The most powerful among the communication media do not display the interest they should for the initiatives developed by the civil society. They demonstrate or evince a morbid complicity by dealing with taboos and displaying the sores of society. Such information is occasionally broadcasted in a libertine manner which amounts more to a kind of disinformation of the public whilst diverting its attention to totally different topics.
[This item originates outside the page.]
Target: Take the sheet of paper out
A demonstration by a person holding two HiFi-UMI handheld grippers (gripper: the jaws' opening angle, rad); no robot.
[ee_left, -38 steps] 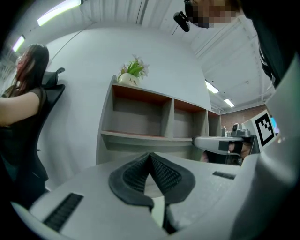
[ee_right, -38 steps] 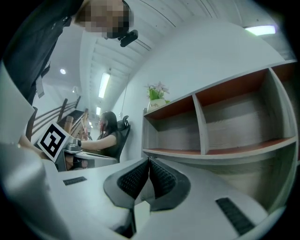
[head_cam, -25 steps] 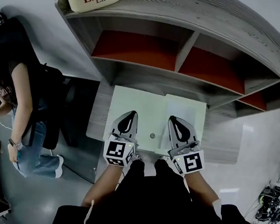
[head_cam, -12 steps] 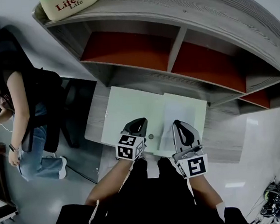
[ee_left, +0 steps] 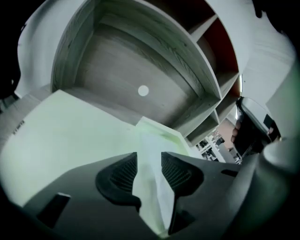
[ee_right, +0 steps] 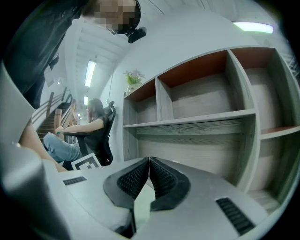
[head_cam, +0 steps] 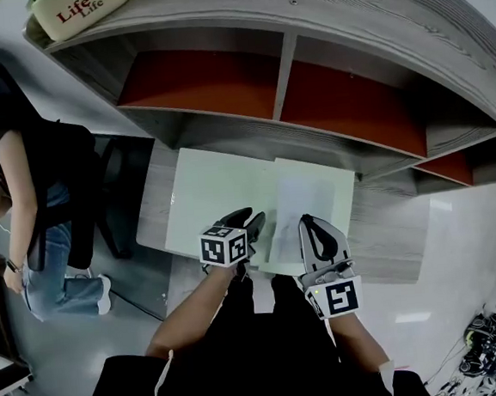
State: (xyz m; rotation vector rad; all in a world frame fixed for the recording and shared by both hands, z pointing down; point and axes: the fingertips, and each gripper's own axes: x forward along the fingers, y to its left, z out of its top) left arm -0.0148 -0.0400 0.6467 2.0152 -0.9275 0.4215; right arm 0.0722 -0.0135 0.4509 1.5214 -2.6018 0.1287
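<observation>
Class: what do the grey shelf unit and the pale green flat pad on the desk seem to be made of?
Grey shelf unit: wood or wood-look laminate, matt finish; streaky grain lines run along it.
Pale green flat pad: probably plastic or card, smooth; even colour, no grain, thin flat edges.

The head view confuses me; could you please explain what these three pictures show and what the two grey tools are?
There is no robot: a person holds a two-jaw gripper in each hand. The head view looks down from their head; the other two cameras ride on the grippers and look along the jaws. On the desk under the shelves lies a pale green mat with a sheet of paper on it. The left gripper has its jaws opening, the paper showing in the gap, not pinched. The right gripper is shut and empty. A second person is nearby at the left.
</observation>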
For example Clinton’s fly, the fact that Pavarotti or Placido Domingo earn millions by singing just “boleros”, or that Julio Iglesias has devalorised tango… or the issue of Michael Jackson’s fatherhood, are considered more important by such medias . But it is difficult, even practically impossible to broadcast a letter from Yehudi Menuhin addressed to President Clinton and to Saddam Hussein enjoining them to avoid war.
In this kind of political invasion of the “show business world”, it is extremely difficult to find a space in order to say that Musique Espérance and UNESCO are working together in order to create an Andin Indian culture centre which will be open to the influences of all the various cultures deeply rooted into the local history… or to find a space in order to say that, with the intervention of culture, such NGO as Musique Espérance are likely to be able to set up and implement whole development programs, or to invent some new North-South and East-West relations… or to suggest in which manner musicians could help the Chernobyl victims or participate in the rebuilding of Lebanon or other countries which have suffered wars and whose populations have been massacred.
How are the news broadcasted by those medias being selected? I shall give a single example: When democracy was re-conquered in Argentina, we were subjected to some systematic bashing up of the military dictatorships by the media. Information was essentially focused upon the morbidity and perversity of the tortures… but it was not focused on the attempted aim of the military junta. In my opinion, this information was demobilising, for one did not know how to, nor did one want to put in evidence the deep hatred of the military party, not only against the workers, the peasants and the natives indigenes, but as well against the whole fabric of the civil society.
There are integrations of all kinds racial, musical, political. In other words, intolerance, such as we can see displayed in front of our eyes every day. Even a democracy like France with the human rights tradition of that country, has fallen into the trap of extreme right.
Preconceived ideas such as: Poor are uncultured, what is the point of playing any Beethoven or Fauré to them since they will not be able to understand anything? We have been working for many years in order to flood the places where we hold our concerts with good jazz music, rock, so called classical music, rural folklore, Tango.
We want to establish a dialogue with the young people, get to know their medium of expression, try to establish with them a musical and cultural dialogue which helps them regain a sense of their own value, and create with them some long lasting links.